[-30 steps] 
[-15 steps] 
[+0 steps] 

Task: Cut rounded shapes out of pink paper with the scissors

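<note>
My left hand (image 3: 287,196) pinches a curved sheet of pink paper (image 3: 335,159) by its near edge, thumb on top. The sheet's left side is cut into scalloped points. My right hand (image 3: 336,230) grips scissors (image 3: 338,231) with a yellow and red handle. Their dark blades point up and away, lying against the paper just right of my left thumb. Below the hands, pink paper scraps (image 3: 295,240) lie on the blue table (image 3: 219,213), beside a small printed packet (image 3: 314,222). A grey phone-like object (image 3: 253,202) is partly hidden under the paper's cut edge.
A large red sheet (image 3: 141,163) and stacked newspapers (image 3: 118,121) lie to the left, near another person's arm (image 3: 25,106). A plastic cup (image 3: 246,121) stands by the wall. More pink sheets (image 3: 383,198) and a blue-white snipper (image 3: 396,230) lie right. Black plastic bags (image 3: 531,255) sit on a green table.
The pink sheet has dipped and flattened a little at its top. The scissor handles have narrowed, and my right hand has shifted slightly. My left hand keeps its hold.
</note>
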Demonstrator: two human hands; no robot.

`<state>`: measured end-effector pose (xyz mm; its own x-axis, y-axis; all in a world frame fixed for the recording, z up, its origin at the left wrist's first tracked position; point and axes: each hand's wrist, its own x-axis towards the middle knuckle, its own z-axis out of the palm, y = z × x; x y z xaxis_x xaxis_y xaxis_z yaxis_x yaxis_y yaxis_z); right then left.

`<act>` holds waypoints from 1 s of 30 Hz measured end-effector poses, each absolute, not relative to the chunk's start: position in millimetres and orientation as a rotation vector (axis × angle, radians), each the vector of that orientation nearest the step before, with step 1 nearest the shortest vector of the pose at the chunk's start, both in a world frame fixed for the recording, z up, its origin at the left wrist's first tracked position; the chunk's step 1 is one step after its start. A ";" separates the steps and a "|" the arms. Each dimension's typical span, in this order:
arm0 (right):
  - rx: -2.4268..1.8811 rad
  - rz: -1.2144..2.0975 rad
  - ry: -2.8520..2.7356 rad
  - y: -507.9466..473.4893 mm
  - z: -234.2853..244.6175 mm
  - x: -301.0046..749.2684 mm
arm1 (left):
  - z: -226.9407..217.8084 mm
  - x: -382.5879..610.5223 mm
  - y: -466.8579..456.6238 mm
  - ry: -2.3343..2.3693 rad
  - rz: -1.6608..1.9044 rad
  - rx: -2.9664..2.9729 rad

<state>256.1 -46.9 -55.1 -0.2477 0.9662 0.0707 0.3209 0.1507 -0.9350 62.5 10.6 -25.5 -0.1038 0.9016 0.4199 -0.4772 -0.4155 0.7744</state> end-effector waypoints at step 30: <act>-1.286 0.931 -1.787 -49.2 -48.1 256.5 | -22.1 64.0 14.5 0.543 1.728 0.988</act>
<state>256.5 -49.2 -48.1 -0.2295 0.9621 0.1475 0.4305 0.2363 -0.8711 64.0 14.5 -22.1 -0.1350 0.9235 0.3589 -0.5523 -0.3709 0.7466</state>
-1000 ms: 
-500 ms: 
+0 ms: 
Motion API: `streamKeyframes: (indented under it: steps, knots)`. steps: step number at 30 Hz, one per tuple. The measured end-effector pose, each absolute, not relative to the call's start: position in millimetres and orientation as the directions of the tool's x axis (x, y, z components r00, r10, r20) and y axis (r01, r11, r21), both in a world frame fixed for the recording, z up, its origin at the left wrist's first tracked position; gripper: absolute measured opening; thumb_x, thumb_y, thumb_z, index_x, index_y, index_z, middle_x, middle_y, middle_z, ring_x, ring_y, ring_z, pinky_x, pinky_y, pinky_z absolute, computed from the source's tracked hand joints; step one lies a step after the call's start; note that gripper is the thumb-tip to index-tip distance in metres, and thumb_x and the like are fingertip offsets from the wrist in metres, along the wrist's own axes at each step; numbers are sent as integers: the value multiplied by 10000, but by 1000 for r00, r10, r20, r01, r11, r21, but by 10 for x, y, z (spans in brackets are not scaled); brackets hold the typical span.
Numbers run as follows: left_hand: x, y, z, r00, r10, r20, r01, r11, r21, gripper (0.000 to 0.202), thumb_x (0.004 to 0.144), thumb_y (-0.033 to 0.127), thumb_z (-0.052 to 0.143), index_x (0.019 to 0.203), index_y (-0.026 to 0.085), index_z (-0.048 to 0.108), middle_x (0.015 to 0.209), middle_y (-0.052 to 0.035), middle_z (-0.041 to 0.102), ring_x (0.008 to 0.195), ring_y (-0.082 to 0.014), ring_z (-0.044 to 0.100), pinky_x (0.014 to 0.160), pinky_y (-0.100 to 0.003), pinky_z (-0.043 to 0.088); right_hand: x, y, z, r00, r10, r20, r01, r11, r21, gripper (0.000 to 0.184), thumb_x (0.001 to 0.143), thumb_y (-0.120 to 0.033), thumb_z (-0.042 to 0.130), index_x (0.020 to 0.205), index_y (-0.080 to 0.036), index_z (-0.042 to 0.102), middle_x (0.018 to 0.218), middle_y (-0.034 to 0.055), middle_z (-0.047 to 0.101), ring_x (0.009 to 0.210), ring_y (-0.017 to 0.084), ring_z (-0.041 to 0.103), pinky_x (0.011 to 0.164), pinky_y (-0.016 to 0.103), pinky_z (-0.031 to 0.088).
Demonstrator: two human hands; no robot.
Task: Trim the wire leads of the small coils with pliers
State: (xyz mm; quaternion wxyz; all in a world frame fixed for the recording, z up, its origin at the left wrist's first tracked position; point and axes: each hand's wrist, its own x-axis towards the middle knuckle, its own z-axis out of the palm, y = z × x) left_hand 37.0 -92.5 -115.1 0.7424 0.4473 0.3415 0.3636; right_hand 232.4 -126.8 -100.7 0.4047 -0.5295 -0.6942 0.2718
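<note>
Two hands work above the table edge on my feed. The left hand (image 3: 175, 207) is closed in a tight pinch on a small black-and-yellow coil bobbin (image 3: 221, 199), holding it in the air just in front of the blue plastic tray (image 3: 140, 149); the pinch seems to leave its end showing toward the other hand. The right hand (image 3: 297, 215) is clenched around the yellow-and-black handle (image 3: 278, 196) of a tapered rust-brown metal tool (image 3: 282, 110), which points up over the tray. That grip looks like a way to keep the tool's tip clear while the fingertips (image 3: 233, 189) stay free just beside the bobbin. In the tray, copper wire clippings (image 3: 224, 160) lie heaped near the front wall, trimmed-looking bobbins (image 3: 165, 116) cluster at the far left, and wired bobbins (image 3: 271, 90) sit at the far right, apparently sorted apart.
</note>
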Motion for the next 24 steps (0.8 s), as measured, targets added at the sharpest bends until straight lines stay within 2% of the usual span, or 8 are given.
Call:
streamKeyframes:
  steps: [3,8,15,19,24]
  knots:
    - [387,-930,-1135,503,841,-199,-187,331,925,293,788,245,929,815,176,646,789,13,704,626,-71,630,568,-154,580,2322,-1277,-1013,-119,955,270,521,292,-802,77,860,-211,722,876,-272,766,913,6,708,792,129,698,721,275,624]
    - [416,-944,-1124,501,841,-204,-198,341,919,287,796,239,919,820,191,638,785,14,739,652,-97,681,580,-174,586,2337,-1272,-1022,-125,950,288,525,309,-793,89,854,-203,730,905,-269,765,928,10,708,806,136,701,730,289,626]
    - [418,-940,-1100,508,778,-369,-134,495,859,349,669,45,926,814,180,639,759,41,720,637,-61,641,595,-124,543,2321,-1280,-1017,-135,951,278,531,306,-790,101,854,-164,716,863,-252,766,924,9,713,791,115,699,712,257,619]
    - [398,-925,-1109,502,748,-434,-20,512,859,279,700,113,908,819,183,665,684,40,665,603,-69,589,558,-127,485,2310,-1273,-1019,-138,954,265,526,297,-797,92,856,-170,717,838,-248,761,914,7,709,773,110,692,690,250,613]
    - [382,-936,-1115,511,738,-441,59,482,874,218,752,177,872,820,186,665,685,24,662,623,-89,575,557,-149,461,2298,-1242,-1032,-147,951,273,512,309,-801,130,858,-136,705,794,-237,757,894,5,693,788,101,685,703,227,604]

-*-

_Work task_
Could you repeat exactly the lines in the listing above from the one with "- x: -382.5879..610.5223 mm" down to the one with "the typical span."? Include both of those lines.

_Exercise response_
  - x: -382.5879..610.5223 mm
  - y: -466.8579..456.6238 mm
  - ry: -2.3343..2.3693 rad
  - rz: -1.6608..1.9044 rad
  - rx: -2.9664..2.9729 rad

<state>256.1 -46.9 -55.1 -0.2477 0.9662 0.0707 0.3209 0.1507 -0.9350 62.5 10.6 -25.5 -0.1038 0.9016 0.4199 -0.4772 -0.4155 0.7744</state> end-effector waypoints at step 30: <act>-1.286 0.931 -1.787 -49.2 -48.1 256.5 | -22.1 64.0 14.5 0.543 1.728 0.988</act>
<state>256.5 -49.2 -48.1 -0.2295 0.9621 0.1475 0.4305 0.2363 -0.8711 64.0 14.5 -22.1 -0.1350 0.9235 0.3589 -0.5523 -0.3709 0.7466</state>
-1000 ms: 
-500 ms: 
+0 ms: 
Motion API: `streamKeyframes: (indented under it: steps, knots)`. steps: step number at 30 Hz, one per tuple. The measured end-effector pose, each absolute, not relative to the call's start: position in millimetres and orientation as the directions of the tool's x axis (x, y, z components r00, r10, r20) and y axis (r01, r11, r21), both in a world frame fixed for the recording, z up, its origin at the left wrist's first tracked position; gripper: absolute measured opening; thumb_x, thumb_y, thumb_z, index_x, index_y, index_z, middle_x, middle_y, middle_z, ring_x, ring_y, ring_z, pinky_x, pinky_y, pinky_z absolute, computed from the source's tracked hand joints; step one lies a step after the call's start; note that gripper is the thumb-tip to index-tip distance in metres, and thumb_x and the like are fingertip offsets from the wrist in metres, along the wrist's own axes at each step; numbers are sent as integers: the value multiplied by 10000, but by 1000 for r00, r10, r20, r01, r11, r21, but by 10 for x, y, z (spans in brackets are not scaled); brackets hold the typical span.

The required response has been given in full.